JORDAN: Walking through an ancient city
THERE'S something infinitely charming about wandering through ancient cities. The wonderment of what came before. Darting in and out of ruins imagining what life must have been like for the previous inhabitants.
Petra and Jerash are two such marvels in Jordan that are must-sees in the Middle East.
Petra - one of the new seven wonders of the world - is carved into the rose-coloured rocky mountains in the country's south.
Considered an architectural masterpiece, the once "lost" city is also significant for strategic reasons.
Inhabited since prehistoric times, it was turned it into a caravan trading centre for Arabian incense, Chinese silks and Indian spices by the Nabatean civilisation.
While there are some free-standing buildings, many are carved into the rock and must have taken many years to create.
Entry is through mountains riddled with passages and gorges, which kept the city hidden from westerners for a long time.
It's a bit of fun as you turn the corner in the Siq, a narrow passage leading to the rose city, to see the treasury building made famous at the end of an Indiana Jones movie.
If you get there early enough you can even catch a selfie without the hordes of tourists who arrive later in the day.

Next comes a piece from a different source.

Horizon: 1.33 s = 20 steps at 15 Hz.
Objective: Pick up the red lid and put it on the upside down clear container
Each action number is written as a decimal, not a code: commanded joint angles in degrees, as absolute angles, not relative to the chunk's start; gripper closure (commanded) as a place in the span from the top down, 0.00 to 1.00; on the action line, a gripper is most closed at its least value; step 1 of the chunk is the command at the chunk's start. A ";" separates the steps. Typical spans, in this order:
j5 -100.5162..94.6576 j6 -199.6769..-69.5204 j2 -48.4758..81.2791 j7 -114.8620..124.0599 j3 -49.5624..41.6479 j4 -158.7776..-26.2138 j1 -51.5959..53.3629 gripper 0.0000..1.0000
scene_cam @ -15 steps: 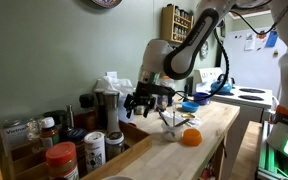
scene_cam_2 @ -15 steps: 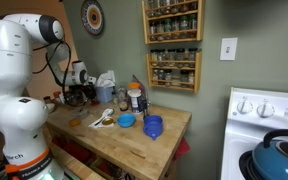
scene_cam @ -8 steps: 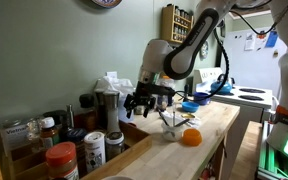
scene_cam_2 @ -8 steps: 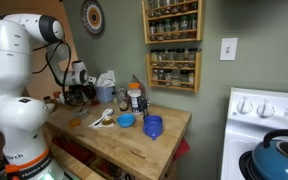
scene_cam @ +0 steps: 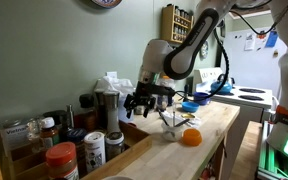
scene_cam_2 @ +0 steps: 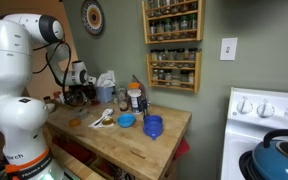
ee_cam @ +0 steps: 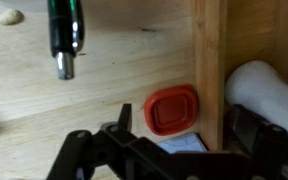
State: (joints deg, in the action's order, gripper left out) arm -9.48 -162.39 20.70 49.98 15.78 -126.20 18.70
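Step in hand: approach for the pick, nothing grasped yet; gripper [scene_cam: 144,101] hangs over the back of the tabletop [ee_cam: 114,80], jaws look spread and empty, though the exterior views are coarse.

Red lid [ee_cam: 172,110] shows only in the wrist view; it lies flat on the wood, hard up against a wooden rail [ee_cam: 209,60], touching or nearly so, can't tell which.

Next move, my read: shift until the lid sits centred between the jaws, then drop straight down; the rail blocks that side, so the closing line should run along the rail, not across it. The lid is thin, so the tips need to get right down to the wood to catch its edge.

Upside down clear container: can't pick it out with confidence at this size, so the place target is unconfirmed.

Materials: lid is smooth glossy plastic, rounded outline, raised rim around a flat centre, likely slippery; tabletop is pale wood with visible grain; green-handled tool [ee_cam: 63,25] has a shiny metal tip; a soft-looking, blurred white object [ee_cam: 269,95] lies beyond the rail; matte orange ball [scene_cam: 190,138] lies well apart on the tabletop.
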 commanded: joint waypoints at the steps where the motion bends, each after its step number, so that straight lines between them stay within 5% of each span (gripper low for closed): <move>1: -6.50 -162.47 20.30 47.72 13.22 -126.32 21.43 1.00; 20: -8.56 -161.84 20.22 49.38 10.96 -126.17 23.22 1.00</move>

For a more special treat that not all tourists go to, hike the 900 rock steps to the Monastery building.
If you're a fan of the Transformers on the big screen, the Monastery might look rather familiar too.

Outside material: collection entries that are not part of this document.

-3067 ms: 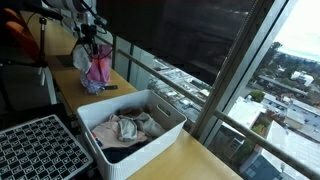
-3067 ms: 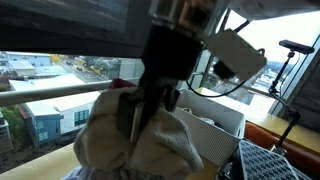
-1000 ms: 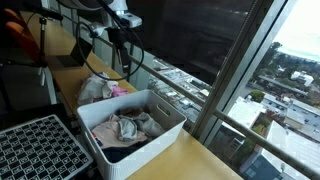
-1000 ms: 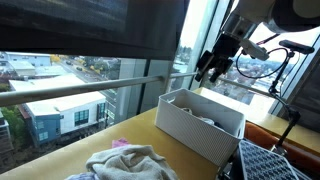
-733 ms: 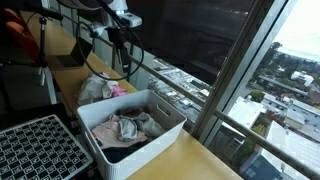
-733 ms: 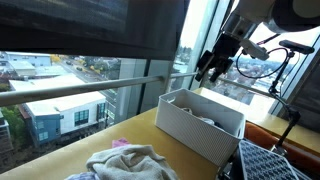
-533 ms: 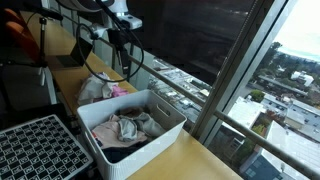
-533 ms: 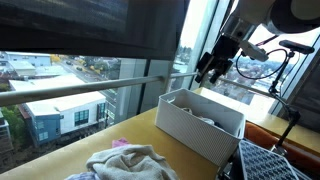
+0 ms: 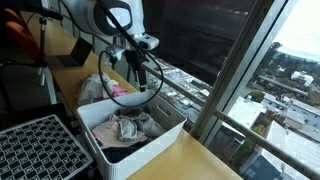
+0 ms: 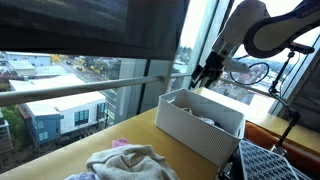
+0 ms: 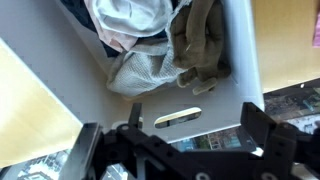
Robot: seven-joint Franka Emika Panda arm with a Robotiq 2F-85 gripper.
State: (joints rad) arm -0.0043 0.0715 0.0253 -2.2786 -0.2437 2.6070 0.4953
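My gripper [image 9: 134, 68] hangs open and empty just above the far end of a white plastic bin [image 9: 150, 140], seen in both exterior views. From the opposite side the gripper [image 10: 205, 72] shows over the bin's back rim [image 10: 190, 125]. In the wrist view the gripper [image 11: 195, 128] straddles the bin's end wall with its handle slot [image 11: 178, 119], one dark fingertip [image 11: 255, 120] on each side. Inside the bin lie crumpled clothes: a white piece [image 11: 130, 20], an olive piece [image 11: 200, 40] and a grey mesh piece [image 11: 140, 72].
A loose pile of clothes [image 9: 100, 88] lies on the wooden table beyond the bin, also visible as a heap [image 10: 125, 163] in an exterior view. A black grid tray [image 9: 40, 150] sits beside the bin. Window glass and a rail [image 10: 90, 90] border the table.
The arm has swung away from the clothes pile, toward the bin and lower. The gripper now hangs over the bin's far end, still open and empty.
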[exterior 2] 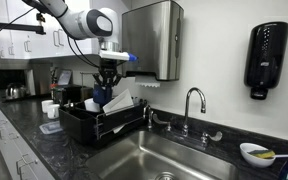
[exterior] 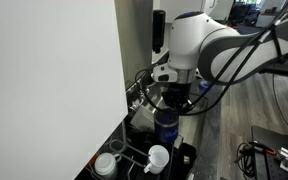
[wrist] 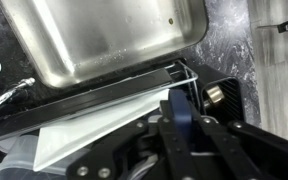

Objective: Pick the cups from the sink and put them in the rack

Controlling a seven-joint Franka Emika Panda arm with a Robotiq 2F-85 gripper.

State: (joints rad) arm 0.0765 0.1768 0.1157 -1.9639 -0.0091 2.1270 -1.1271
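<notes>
Exterior view, arm [exterior 2: 82,22] arched over, wrist pointing down, pincer [exterior 2: 105,87] pinching dark blue cup [exterior 2: 101,96] above rack [exterior 2: 79,126]

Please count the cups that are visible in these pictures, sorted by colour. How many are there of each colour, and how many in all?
White cups: 2
Dark blue cup: 1, gripped in the hand above the rack
Total: 3

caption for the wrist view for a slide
gripper holding the dark blue cup over the rack, sink beyond
</notes>
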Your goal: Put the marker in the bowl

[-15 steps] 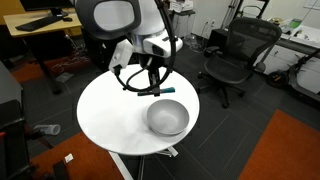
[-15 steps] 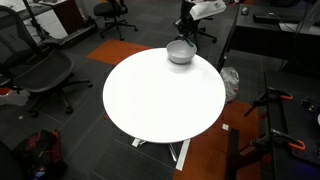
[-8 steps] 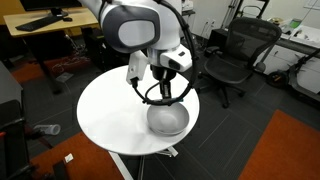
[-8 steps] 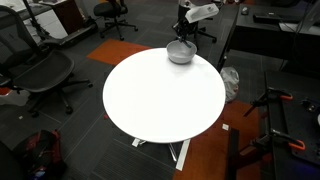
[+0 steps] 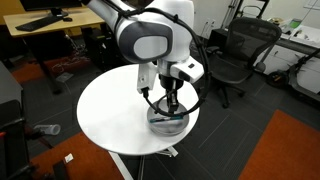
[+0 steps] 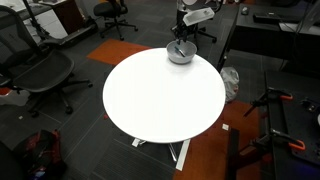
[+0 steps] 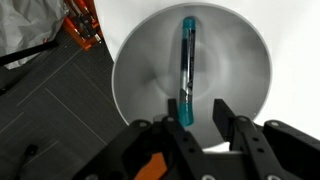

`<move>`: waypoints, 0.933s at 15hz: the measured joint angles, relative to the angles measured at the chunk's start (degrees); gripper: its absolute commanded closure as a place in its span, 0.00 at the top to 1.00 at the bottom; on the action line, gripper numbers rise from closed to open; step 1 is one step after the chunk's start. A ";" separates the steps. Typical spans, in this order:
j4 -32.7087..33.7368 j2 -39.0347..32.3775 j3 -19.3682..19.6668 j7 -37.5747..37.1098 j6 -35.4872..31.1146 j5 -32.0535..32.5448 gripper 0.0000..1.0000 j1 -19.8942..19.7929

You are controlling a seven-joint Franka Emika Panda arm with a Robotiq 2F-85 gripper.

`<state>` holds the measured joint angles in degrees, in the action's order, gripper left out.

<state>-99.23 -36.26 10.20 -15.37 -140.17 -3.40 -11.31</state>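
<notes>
The silvery-grey bowl (image 5: 168,122) stands near the edge of the round white table (image 5: 110,115); it also shows in an exterior view (image 6: 180,53) and fills the wrist view (image 7: 135,70). The marker (image 7: 187,60), dark with a teal end, lies lengthwise inside the bowl, with its teal end beside one finger (image 7: 170,115). My gripper (image 7: 196,103) hangs just over the bowl's inside, jaws apart, with a gap between the marker and the other finger. The gripper shows over the bowl in both exterior views (image 5: 170,108) (image 6: 181,40). The marker is too small to make out there.
Black office chairs (image 5: 235,55) (image 6: 40,75) stand around the table. Desks (image 5: 40,25) stand behind. An orange carpet patch (image 5: 285,150) lies on the dark floor. Orange and black items (image 7: 82,25) lie on the floor beside the table.
The arm has swung from behind the bowl to directly over it and lowered the gripper into the bowl's mouth.
</notes>
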 measured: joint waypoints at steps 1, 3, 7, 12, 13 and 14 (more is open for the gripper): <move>0.40 -0.24 0.00 0.38 0.22 -0.02 0.81 -0.13; 0.89 -0.34 0.00 0.52 0.49 -0.02 0.95 -0.27; 1.32 0.54 0.00 0.53 0.65 -0.02 1.00 -0.22; 0.23 5.60 0.08 0.52 3.80 0.00 1.00 -0.02; -0.49 7.21 0.08 0.52 4.72 0.03 1.00 0.11; -1.52 9.06 0.09 0.52 5.57 0.14 1.00 0.33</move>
<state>-100.75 -27.20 10.28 -14.84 -134.60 -3.25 -10.99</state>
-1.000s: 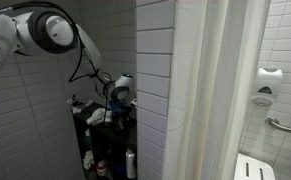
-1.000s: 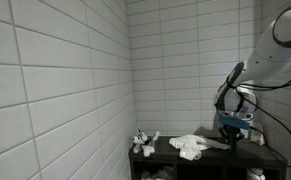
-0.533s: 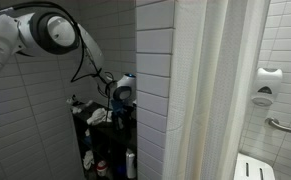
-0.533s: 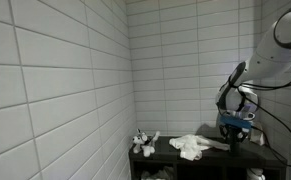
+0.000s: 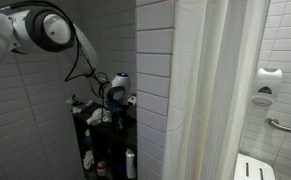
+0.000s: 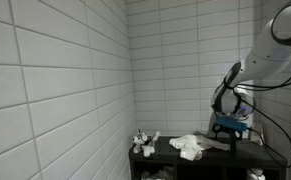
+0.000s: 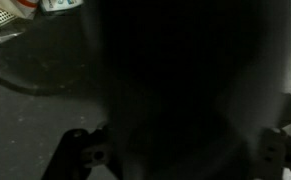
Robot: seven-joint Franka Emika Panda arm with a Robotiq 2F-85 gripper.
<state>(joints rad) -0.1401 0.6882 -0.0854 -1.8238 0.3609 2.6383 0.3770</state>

It's a bit of a hike, about 45 minutes to an hour to rise and 30-40 minutes to descend but well worth it.
Take a picnic lunch and set yourself up at one of the viewpoints just above the Monastery to take it all in.

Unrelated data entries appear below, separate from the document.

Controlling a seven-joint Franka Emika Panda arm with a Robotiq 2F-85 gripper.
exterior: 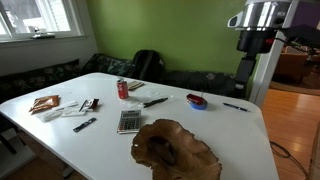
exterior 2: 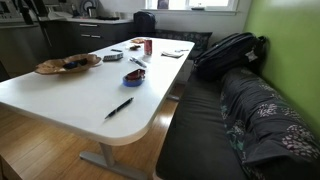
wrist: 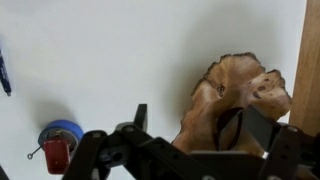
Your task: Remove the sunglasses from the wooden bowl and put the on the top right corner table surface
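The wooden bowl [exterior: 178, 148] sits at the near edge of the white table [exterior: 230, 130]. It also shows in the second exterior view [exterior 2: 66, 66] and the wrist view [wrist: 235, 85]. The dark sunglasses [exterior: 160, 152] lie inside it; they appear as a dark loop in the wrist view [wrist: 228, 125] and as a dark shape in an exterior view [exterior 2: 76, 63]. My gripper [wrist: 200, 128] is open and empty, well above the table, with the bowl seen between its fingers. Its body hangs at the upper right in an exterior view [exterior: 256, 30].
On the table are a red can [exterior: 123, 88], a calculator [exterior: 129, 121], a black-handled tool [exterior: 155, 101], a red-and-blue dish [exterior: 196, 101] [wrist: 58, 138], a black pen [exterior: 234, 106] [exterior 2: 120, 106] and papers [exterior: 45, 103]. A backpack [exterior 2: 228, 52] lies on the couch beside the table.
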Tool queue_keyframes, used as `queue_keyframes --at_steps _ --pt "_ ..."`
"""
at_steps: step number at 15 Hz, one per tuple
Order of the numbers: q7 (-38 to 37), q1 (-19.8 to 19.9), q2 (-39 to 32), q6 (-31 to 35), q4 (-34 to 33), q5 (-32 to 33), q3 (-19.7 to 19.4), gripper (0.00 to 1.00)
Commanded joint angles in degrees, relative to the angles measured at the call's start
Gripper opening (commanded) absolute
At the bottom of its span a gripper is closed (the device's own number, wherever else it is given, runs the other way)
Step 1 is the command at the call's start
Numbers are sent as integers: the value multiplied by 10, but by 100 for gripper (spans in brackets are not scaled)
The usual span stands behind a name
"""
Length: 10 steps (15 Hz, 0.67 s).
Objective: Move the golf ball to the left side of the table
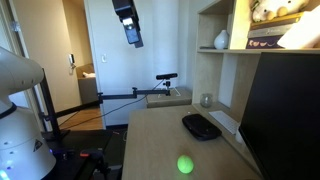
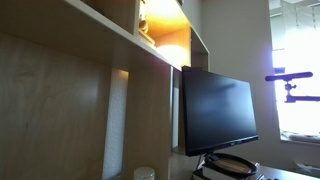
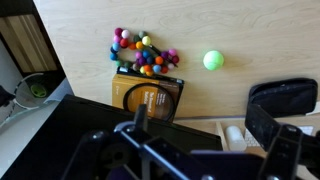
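The task looks barely begun. The golf ball lies loose on the table, low in the middle of an exterior view, just below the flat black oval object. The gripper hangs high at the top of the frame, well apart from the ball. In the wrist view its jaws appear spread and empty. The reach, grasp and carry are all still to do.

golf ball on table, colourful beads nearby
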<state>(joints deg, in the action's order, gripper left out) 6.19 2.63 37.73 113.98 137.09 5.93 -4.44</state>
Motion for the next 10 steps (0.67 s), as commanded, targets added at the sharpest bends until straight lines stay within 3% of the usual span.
queue_keyframes --at_steps 1,10 --pt "-17 17 -82 -12 -54 9 -2 100" --pt "-25 38 -204 -32 -105 21 -11 100"
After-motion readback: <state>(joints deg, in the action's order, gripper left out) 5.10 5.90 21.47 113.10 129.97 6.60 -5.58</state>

Back down in the valley, the street of tombs makes for a gorgeous photo from a distance.
Ducking and weaving through the almost secret passageways in the tombs to find yourself on the edge of a mini cliff face, then working out how to get to the next tomb, is a great adventure.
If you're not already tuckered out after seeing the colonnaded street, the church and the tombs then you can run up another 600 steps to the high place of sacrifice too.
Jerash, just north the capital of Amman, is a striking scramble of ancient ruins set against a typical Middle East city.
The ruins of colonnaded streets, temples, baths, arches and an amphitheatre evoke images of togas, leafy headdresses and great feasts.
Sitting in the theatre is another great chance to reflect on what shows they came to watch.
Walking up the colonnaded streets, you can picture the bustling community that once was.
Hidden for centuries under sand until its restoration over the past 70 years, Jerash is considered one of the best-preserved Roman provincial towns but the Arabic influences on the once popular trading hub are evident too.
These two cities are just some of what Jordan has to offer.
And the country's close proximity to Israel means Jerusalem and Bethlehem are also a stone's throw away.